- Work required: Reproduce all of the data exactly. Images are not to appear in the reply.

- Data extract:

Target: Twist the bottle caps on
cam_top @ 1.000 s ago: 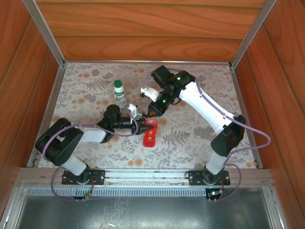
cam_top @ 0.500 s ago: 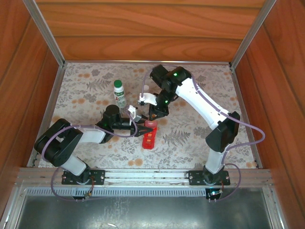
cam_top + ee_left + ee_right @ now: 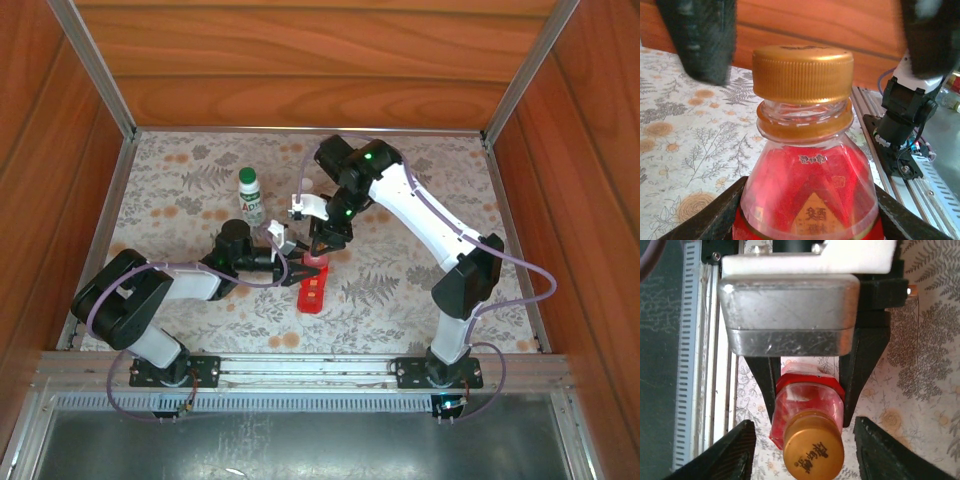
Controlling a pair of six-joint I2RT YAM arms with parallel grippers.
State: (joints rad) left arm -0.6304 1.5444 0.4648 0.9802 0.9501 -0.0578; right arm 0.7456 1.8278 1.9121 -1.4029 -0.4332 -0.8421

- Exercise result:
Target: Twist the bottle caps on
cam_top @ 1.000 s ago: 
cam_top @ 0.500 s ago: 
cam_top + ee_left + ee_right @ now: 
Controlling a pair of six-joint I2RT YAM arms with parallel grippers.
State: (joints rad) left arm -0.6304 1.5444 0.4648 0.9802 0.9501 -0.0578; right arm 0.7456 1.8278 1.9121 -1.4029 -0.4332 -0.8421

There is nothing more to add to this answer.